■ What you are asked to do
Quote the entries below from the line with "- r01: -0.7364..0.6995" through the line with "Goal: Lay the", both ends included, and only those lines.

■ Material supplied
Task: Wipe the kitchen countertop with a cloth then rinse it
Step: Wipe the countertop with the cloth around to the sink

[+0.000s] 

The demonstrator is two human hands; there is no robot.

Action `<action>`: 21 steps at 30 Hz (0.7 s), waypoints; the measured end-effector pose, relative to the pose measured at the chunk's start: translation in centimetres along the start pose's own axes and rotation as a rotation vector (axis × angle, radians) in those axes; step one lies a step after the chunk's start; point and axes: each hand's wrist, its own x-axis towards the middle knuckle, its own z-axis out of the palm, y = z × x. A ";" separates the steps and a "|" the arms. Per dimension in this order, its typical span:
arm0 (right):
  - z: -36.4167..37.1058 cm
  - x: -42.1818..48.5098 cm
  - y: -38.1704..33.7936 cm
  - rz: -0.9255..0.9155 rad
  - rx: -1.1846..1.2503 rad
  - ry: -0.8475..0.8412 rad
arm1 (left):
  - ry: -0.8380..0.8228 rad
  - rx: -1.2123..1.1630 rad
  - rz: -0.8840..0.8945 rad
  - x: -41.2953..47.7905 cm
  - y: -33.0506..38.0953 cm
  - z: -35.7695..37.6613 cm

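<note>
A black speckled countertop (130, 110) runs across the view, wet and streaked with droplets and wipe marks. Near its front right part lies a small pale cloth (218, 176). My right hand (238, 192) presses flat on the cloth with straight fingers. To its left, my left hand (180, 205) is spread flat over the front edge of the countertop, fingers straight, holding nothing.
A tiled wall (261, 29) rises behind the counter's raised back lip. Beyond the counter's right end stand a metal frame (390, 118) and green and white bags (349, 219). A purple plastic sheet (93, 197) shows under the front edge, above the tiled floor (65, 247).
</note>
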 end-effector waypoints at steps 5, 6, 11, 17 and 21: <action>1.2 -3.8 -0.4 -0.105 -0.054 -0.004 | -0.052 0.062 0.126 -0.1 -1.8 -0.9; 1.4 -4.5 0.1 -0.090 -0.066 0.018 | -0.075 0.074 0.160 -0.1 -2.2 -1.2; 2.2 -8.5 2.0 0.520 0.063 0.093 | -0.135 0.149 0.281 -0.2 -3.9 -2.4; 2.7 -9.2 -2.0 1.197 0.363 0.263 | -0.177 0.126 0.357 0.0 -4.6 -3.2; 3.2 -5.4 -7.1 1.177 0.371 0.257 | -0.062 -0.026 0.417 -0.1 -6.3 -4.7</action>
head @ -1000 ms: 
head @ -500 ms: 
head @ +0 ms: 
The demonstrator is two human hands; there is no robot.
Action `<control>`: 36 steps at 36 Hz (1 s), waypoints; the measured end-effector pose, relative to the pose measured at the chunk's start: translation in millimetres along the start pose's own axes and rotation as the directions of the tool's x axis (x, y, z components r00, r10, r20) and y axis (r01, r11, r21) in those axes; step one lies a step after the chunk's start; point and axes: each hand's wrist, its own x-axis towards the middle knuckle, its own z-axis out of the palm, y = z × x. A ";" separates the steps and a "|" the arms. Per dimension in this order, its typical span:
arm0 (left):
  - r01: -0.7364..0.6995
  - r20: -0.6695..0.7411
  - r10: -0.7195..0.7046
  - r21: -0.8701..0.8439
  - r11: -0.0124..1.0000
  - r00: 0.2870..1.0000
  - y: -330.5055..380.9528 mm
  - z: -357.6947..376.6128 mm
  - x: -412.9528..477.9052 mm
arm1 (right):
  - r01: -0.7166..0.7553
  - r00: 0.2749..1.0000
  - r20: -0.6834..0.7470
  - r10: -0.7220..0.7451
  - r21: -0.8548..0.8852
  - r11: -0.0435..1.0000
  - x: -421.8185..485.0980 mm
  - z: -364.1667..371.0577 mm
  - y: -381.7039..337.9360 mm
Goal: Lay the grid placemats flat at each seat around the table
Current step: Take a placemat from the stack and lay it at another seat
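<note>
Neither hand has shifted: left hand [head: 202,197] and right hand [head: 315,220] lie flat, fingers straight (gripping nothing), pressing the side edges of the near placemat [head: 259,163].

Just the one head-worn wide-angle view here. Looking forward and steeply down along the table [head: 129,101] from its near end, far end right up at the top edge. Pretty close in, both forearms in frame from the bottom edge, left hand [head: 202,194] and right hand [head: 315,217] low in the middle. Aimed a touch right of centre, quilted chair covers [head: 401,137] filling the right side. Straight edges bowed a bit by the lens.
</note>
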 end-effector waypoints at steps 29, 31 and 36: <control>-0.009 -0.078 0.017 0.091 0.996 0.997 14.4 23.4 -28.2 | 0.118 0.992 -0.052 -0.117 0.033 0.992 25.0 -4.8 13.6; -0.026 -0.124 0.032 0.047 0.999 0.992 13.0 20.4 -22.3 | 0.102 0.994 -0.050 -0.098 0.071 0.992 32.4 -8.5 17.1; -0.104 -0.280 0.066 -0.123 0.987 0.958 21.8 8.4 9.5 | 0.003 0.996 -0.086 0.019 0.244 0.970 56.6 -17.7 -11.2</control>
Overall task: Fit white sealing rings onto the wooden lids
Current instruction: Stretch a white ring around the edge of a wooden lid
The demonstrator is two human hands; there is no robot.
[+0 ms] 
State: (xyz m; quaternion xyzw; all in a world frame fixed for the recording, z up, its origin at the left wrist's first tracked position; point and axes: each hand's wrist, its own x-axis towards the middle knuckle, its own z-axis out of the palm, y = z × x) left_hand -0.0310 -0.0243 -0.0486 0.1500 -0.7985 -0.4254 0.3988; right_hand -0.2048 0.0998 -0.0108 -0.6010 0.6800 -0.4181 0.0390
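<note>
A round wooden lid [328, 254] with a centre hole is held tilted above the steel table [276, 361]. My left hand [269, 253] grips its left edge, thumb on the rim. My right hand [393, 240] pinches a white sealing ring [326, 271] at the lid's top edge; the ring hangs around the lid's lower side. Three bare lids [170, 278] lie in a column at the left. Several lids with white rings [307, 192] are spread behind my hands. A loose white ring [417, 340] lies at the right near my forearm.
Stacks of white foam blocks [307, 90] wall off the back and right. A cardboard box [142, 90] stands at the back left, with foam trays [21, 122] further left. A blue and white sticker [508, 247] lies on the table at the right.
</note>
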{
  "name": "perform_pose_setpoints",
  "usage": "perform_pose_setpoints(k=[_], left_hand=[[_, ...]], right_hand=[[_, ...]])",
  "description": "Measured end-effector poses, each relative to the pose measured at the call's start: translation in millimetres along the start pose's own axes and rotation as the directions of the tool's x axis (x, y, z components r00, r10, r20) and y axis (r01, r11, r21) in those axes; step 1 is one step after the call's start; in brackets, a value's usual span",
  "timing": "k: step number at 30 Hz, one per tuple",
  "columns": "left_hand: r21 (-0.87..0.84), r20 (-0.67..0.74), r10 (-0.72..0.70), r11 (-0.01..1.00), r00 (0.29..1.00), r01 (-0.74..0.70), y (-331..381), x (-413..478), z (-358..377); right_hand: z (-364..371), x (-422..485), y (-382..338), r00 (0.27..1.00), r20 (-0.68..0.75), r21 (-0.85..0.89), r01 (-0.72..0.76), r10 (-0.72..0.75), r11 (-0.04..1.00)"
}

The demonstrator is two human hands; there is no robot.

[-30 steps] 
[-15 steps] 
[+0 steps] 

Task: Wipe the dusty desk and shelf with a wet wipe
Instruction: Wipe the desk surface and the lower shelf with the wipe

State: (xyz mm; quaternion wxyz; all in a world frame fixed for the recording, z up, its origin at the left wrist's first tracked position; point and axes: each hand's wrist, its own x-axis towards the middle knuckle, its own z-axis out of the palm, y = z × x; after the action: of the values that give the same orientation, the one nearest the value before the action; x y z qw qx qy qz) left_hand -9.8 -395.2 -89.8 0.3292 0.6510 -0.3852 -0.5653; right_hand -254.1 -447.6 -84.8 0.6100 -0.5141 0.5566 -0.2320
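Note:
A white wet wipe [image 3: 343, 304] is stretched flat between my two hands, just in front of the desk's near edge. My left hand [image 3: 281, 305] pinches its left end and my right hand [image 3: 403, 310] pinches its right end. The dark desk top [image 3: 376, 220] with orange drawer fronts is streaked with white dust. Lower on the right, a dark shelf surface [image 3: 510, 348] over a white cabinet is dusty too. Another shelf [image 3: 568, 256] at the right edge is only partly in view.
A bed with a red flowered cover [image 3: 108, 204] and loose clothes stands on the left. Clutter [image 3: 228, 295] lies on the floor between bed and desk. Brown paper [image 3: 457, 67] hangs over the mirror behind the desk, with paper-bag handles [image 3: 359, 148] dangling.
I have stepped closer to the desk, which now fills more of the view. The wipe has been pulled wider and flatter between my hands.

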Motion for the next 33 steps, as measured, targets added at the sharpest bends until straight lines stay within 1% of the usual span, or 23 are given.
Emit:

■ Answer section
  - r01: -0.7364..0.6995
  - r20: -0.6695..0.7411
  - r10: -0.7195..0.7046
  - r21: -0.8701..0.8439
  - r11: -0.0124..1.0000
  - r00: 0.2870..1.0000
  - y: -330.5055..380.9528 mm
  - z: -357.6947..376.6128 mm
  - x: -412.9528..477.9052 mm
arm1 (right):
  - r01: -0.7166..0.7553
  - r00: 0.2749..1.0000
  - r20: -0.6834..0.7470
  - r10: -0.7220..0.7451
  - r21: -0.8548..0.8852
  - r11: -0.0435..1.0000
  - x: -421.8185..485.0980 mm
  - z: -364.1667..371.0577 mm
  - y: -381.7039..337.9360 mm
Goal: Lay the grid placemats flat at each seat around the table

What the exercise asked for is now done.